In schools, we constantly speak to students about how to
improve. Whether they are practicing a
sport, rehearsing a musical number or a scene in a play, revising an essay, or
attempting to solve a mathematical problem, we’re encouraging them and
affirming that they can do better. As we
all know, though, there are different ways to improve, depending upon the task
and where one is in the process.
In a New York Times op-ed column published June 17, “The
Structures of Growth,” linked here, David Brooks discusses the various ways
that humans can better their practice toward improvement. As Brooks says early in his column, “But, as
the Canadian writer Scott H. Young points out in a recent blog post [linked here], progress in most domains is not linear. In some spheres, like learning a
language or taking up running, improvement is logarithmic. You make a great
deal of progress when you first begin the activity, but, as you get better, it
gets harder and harder to improve.”
Brooks explains that in some tasks, the growth initially comes easily
and quickly. However, very soon, we
plateau, and at this point, we need to shake up our routine if we are to
continue developing.
As the writer Anaïs Nin once said, “We do not grow
absolutely, chronologically. We grow sometimes in one dimension, and not in
another; unevenly. We grow partially. We are relative. We are mature in one
realm, childish in another. The past, present, and future mingle and pull us
backward, forward, or fix us in the present. We are made up of layers, cells,
constellations.”
Other areas of growth are exponential. This is the kind of improvement that can feel
like a slog, and the way to be exceptional is to heed Malcolm Gladwell’s advice
to practice for 10,000 hours. As Brooks
points out though, many people quit when they are engaged in an activity in
which growth is exponential. Fatigue
sets in, and it’s all too easy to move on to something else.
Brooks also explains that some forms of growth are
episodic. I like to think of this growth
as a series of epiphanies where we exist at a certain level for a while, but
then suddenly, we have a moment of clarity and
see things very differently. At this point, we can move to the next
level of learning or growth, and we will never be the same. Other forms of growth are like a roller
coaster—we must go down before we can go up, and much of the growth comes in
the struggle to move to the next higher level.

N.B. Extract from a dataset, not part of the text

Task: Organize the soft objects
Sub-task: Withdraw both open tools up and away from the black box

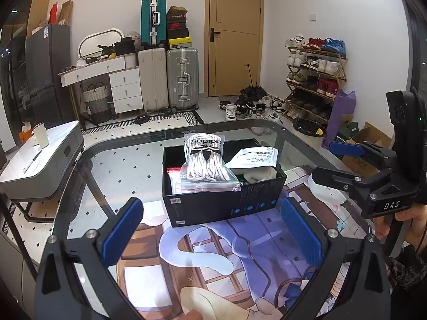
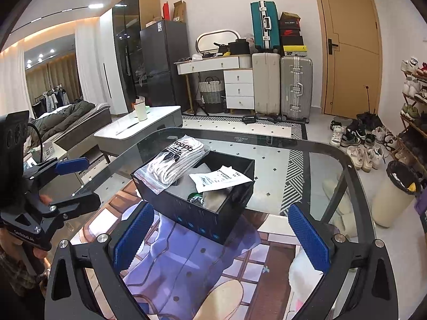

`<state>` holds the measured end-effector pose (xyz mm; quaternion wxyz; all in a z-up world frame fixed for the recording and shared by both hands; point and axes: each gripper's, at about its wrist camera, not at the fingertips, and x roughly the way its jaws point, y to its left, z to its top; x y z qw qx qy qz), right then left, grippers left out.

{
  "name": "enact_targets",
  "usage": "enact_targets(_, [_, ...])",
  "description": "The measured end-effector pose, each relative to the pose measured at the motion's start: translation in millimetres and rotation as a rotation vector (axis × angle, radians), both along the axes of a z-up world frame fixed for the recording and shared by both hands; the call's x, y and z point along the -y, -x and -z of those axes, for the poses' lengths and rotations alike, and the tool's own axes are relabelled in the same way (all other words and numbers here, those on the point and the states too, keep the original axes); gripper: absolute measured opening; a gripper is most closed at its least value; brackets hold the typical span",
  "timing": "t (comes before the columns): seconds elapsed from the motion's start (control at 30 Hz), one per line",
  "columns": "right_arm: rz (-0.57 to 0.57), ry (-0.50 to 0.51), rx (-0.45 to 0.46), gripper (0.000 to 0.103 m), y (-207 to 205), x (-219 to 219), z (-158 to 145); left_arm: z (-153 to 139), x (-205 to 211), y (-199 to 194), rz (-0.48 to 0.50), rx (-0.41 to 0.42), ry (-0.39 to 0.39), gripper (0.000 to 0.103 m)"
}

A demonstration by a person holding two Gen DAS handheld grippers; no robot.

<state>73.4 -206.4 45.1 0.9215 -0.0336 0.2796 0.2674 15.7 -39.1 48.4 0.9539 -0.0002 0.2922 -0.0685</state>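
Observation:
A black open box [image 1: 213, 205] [image 2: 202, 218] stands on the glass table. A clear zip bag of white adidas socks [image 1: 205, 164] [image 2: 176, 161] leans in it, half over the rim. A white printed packet [image 1: 253, 156] [image 2: 220, 178] lies on beige cloth [image 1: 260, 174] [image 2: 216, 200] inside, beside a green-white item [image 2: 196, 199]. My left gripper [image 1: 210, 229] [image 2: 73, 182] is open and empty, just short of the box. My right gripper [image 2: 221, 232] [image 1: 339, 162] is open and empty, near the box's right corner.
The glass table [image 1: 120, 160] [image 2: 307, 165] covers a cartoon-print mat [image 1: 213, 253] [image 2: 192, 261]. A white low table with a cup [image 1: 42, 157] [image 2: 138, 125] stands to the left. Suitcases, a dresser, a shoe rack [image 1: 315, 80] and a bin [image 2: 395, 194] ring the room.

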Motion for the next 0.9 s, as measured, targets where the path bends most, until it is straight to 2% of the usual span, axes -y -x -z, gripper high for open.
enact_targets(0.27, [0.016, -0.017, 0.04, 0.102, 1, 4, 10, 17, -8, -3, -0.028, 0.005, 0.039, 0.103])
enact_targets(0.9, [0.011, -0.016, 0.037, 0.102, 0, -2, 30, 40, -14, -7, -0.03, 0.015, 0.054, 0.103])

We need to demystify how learning and growth occur so that we do not
lose hope in the process, particularly when the process doesn't align with our
conception of how we learn.
While the ways to improve may differ, they all require a
growth mindset rather than a fixed mindset, as outlined by Stanford professor
Carol S. Dweck in her excellent book, Mindset. We must believe that we can grow
and improve, and that our minds and our abilities are not genetically
determined. When we speak to our
children, we need to help them see that first of all, they can improve and
secondarily, that the task in which they are involved may determine what is the
best path on their journey of growing as students and as human beings.